Rolling Upgrade

CrateDB provides an easy way to perform a rolling cluster upgrade with zero downtime.

Warning

Rolling upgrades are only possible if you are using a stable version of CrateDB and are upgrading to a new patch version (see versions).

If you are upgrading to a testing version or are upgrading to a new major version or a new minor version, you must perform a full cluster restart.

Check the Release Notes for the version you are upgrading to for any specific instructions that may override this.

To perform a rolling upgrade of a cluster, one node at a time has to be stopped using the graceful stop procedure (see Signal Handling).

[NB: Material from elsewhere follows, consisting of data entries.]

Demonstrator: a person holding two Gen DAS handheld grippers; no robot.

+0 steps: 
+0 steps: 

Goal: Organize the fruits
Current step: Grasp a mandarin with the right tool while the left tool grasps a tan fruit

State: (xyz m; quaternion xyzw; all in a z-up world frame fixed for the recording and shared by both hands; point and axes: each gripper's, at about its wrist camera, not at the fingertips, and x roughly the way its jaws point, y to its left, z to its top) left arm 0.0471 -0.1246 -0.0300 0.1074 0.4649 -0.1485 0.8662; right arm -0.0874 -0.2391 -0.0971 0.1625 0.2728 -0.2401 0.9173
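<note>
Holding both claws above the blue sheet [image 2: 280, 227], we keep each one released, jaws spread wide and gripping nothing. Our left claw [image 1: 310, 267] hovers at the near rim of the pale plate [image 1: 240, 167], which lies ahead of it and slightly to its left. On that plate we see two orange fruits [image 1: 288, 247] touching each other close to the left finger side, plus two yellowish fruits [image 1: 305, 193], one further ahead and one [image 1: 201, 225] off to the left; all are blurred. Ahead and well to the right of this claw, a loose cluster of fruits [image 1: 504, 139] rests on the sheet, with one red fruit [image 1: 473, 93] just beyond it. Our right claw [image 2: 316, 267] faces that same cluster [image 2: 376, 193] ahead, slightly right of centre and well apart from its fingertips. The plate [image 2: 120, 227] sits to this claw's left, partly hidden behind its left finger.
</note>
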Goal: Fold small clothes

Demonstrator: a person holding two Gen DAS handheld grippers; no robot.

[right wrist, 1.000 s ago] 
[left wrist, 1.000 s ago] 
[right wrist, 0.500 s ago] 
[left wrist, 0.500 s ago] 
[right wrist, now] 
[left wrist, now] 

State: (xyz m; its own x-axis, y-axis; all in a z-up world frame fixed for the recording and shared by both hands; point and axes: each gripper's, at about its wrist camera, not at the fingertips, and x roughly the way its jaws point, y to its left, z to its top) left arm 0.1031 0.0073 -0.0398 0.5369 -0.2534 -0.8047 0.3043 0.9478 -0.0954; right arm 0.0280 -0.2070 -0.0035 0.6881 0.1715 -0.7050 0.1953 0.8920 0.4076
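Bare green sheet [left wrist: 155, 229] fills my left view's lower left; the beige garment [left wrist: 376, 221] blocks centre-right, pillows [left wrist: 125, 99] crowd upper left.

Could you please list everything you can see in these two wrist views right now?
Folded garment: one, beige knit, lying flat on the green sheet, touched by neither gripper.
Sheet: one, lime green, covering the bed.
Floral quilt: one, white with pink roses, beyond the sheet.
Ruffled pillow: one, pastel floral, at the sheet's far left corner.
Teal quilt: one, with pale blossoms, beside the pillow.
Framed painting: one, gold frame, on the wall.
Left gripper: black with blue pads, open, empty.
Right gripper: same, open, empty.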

This procedure will disable a node, which will cause it to reject any new requests but will make sure that any pending requests are finished.

Note

Due to the distributed execution of requests, some client requests might fail during a rolling upgrade.

This process will ensure a certain data availability. Which can either be none, primaries, or full and can be configured using SET and RESET.

Using full, all shards currently located on the node will be moved to the other nodes in order to stop gracefully. Using this setting the cluster will stay green the whole time.

Using primaries, only the primaries will be moved to other nodes. Using this setting means that the cluster will go into the yellow warning state if a node that has been stopped contained replicas that are then unavailable.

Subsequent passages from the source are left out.